The table offset array in the head file saves the information about the offsets of each table index block. Indices on data blocks in the same table are saved continuously. This also makes it efficient to load data indices on the same table. The data index block has a structure like:

[index_block_info]
 [block1_index]
 [block2_index]
 …
 [blockN_index]

The index block info part contains the information about the index block such as the number of index blocks, etc. Each block index corresponds to a real data block in the data file or last file. Information about the location of the real data block, the primary timestamp range of the data block, etc. are all saved in the block index part. The block indices are sorted in ascending order according to the primary timestamp. So we can apply algorithms such as the binary search on the data to efficiently search blocks according to time.

data file

The data files store the real data block. They are append-only. The organization is as:

<start_of_file>
 [file_header]
 [block1]
 [block2]
 …
 [blockN]
<end_of_file>

A data block in data files only belongs to a table in the vnode and the records in a data block are sorted in ascending order according to the primary timestamp key. Data blocks are column-oriented. Data in the same column are stored contiguously, which improves reading speed and compression rate because of their similarity. A data block has the following organization:

[column1_info]
 [column2_info]
 …
 [columnN_info]
 [column1_data]
 [column2_data]
 …
 [columnN_data]

The column info part includes information about column types, column compression algorithm, column data offset and length in the data file, etc.
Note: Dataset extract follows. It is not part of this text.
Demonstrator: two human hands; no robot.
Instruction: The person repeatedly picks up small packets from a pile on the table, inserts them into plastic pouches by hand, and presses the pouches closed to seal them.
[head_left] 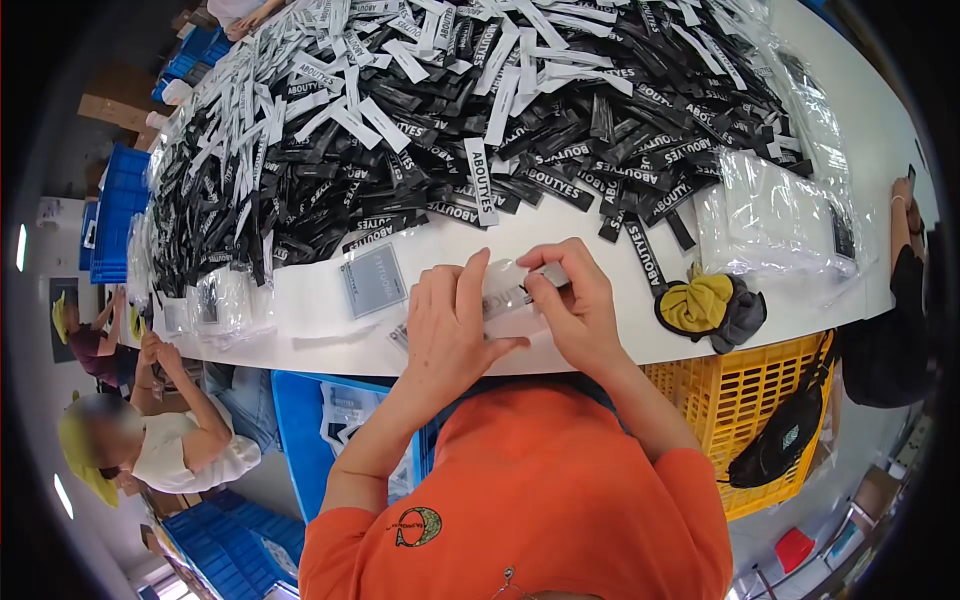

Besides, pre-calculated results of the column data in the block are also in the column info part, which helps to improve reading speed by avoiding loading data block necessarily.

last file

To avoid storage fragmentation and to import query speed and compression rate, TDengine introduces an extra file, the last file. When the number of records in a data block is lower than a threshold, TDengine will flush the block to the last file for temporary storage. When new data comes, the data in the last file will be merged with the new data and form a larger data block and written to the data file. The organization of the last file is similar to the data file.

Summary

The innovation in architecture and storage design of TDengine significantly improves resource usage. On the one hand, the virtualization makes it easy to distribute resources between different vnodes and and make it easy to scale up in the future. On the other hand, sorted and column-oriented storage allows TDengine to have fast speeds in writing, querying and compression.